> **What you are asked to do**
Check every line of the data for the word "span", and copy those that have it.

Collection entries
━━━

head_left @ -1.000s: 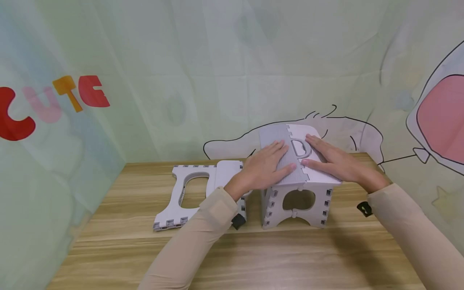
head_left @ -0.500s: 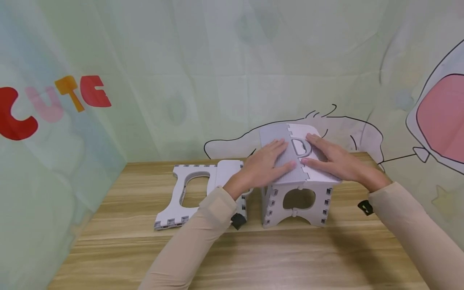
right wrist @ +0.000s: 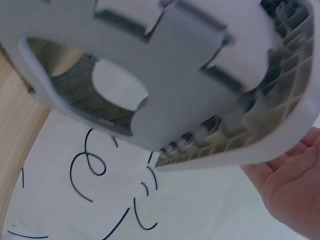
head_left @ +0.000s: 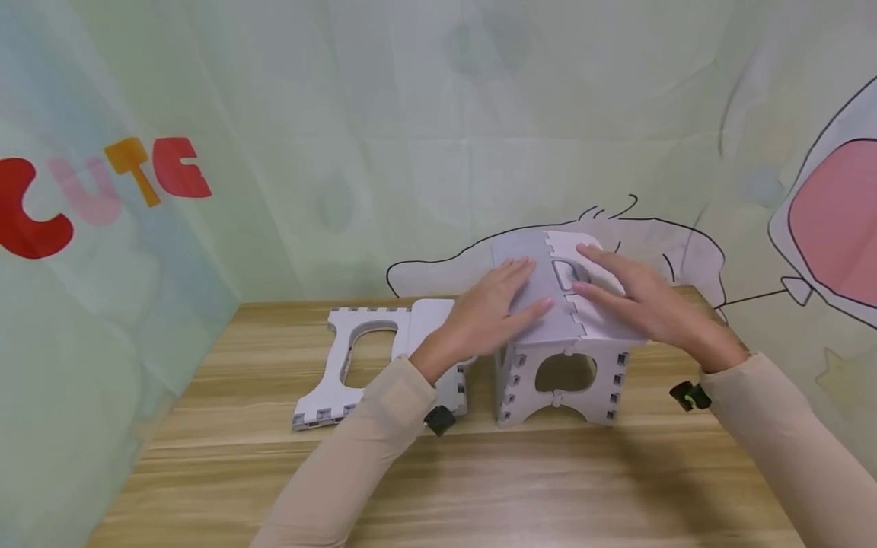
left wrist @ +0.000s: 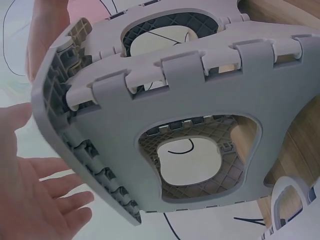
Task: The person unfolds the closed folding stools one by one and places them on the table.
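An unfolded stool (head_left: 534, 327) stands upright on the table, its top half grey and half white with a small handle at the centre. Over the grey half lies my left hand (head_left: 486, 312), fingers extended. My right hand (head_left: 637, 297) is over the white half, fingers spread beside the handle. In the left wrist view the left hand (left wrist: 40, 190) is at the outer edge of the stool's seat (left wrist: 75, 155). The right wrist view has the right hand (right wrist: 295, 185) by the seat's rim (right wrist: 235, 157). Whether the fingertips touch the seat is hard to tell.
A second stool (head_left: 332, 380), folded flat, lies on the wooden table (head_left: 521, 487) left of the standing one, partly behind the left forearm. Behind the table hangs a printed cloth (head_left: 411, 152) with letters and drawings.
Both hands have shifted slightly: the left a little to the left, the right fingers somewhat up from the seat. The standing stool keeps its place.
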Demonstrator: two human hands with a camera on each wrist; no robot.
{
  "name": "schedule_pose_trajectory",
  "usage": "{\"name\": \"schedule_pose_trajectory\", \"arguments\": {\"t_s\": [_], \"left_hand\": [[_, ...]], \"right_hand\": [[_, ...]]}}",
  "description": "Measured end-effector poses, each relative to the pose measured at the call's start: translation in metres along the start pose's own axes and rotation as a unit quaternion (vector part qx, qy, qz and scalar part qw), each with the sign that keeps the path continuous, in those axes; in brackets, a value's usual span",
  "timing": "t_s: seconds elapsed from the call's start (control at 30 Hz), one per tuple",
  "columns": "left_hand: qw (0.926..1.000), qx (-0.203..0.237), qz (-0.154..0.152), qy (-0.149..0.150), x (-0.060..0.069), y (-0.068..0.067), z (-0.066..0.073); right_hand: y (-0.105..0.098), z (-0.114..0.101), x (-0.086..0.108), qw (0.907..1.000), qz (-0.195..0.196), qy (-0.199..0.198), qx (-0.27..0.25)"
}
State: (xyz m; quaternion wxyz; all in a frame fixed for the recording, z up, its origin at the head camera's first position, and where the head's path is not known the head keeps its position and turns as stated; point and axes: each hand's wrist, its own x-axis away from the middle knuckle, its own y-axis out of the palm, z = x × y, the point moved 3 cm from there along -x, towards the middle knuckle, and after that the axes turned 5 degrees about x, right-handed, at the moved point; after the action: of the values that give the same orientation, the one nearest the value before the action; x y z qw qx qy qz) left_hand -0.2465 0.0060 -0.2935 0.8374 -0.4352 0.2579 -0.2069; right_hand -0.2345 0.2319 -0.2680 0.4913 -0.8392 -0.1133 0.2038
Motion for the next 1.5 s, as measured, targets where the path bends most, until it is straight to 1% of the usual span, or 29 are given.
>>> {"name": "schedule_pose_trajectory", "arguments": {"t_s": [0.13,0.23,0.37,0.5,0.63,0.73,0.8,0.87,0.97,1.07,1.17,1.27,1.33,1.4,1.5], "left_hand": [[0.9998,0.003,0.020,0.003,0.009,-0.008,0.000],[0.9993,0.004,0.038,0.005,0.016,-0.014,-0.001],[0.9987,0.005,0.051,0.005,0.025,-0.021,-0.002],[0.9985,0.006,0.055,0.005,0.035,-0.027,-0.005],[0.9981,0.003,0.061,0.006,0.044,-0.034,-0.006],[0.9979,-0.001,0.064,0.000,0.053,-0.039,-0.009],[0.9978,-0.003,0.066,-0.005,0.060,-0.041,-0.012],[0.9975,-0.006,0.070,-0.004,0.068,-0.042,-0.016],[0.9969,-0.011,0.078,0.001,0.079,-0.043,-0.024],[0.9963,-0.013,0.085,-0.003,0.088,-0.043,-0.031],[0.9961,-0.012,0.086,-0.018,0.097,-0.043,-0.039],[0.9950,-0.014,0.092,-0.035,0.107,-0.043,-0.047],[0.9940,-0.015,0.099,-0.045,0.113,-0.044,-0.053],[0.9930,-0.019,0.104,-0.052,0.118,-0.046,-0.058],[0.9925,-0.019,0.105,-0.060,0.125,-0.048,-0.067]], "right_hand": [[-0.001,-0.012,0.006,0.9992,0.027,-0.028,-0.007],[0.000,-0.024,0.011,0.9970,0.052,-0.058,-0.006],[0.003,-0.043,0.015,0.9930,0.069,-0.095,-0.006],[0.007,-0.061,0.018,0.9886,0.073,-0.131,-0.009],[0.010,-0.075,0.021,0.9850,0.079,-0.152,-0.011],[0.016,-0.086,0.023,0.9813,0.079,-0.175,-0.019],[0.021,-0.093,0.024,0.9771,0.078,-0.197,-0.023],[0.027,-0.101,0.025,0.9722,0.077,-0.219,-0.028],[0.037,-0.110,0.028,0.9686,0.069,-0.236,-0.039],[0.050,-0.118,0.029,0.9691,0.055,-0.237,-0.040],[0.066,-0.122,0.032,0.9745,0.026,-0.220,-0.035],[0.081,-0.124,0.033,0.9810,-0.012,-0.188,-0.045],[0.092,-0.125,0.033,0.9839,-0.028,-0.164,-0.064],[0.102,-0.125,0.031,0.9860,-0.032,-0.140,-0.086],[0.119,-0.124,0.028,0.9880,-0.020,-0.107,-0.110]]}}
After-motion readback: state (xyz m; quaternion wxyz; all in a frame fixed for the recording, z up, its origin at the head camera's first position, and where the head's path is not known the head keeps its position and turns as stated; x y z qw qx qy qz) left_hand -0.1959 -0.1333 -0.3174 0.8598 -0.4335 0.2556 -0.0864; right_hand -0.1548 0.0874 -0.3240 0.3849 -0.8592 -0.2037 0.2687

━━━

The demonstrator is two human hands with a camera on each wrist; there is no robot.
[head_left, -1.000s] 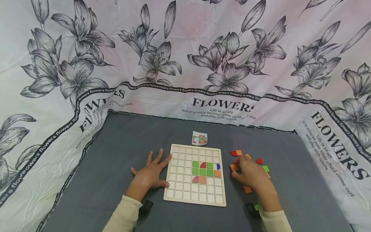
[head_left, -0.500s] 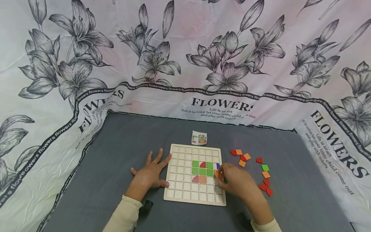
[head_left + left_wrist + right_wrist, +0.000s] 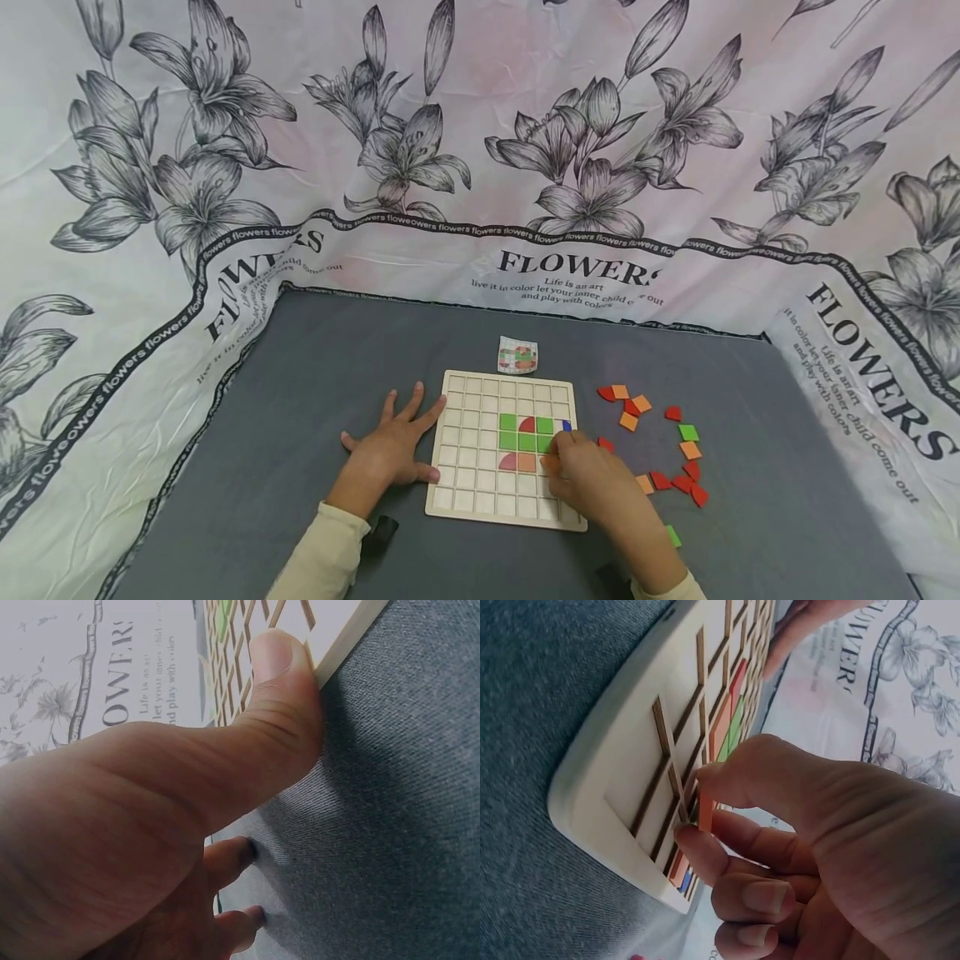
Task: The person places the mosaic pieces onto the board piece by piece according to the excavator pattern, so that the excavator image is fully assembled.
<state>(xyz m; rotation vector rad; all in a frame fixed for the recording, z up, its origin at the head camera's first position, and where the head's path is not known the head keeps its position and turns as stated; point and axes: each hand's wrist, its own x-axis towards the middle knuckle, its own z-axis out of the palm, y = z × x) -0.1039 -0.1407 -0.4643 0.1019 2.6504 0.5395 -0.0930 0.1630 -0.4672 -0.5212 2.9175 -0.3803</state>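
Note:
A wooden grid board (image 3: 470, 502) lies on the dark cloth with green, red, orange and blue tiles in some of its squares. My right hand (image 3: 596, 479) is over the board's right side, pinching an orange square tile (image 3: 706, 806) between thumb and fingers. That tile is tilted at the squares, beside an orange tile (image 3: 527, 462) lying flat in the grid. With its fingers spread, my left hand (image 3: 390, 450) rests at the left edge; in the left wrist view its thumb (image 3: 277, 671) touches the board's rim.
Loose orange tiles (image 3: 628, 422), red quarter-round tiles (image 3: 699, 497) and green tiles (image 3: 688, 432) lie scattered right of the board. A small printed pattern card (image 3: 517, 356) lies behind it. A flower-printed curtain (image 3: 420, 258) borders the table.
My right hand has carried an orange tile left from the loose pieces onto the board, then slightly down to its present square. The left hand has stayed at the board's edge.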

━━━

> **Output of the task**
  "description": "Measured end-effector poses, each relative to the pose measured at the call's start: translation in metres along the start pose's own axes and rotation as a unit quaternion (vector part qx, qy, qz and scalar part qw), each with the sign that keeps the path continuous, in those axes; in brackets, a value's usual span",
Motion for the next 1.5 s, as measured, targets where the path bends most, until it is straight to 1% of the usual span, or 29 are given.

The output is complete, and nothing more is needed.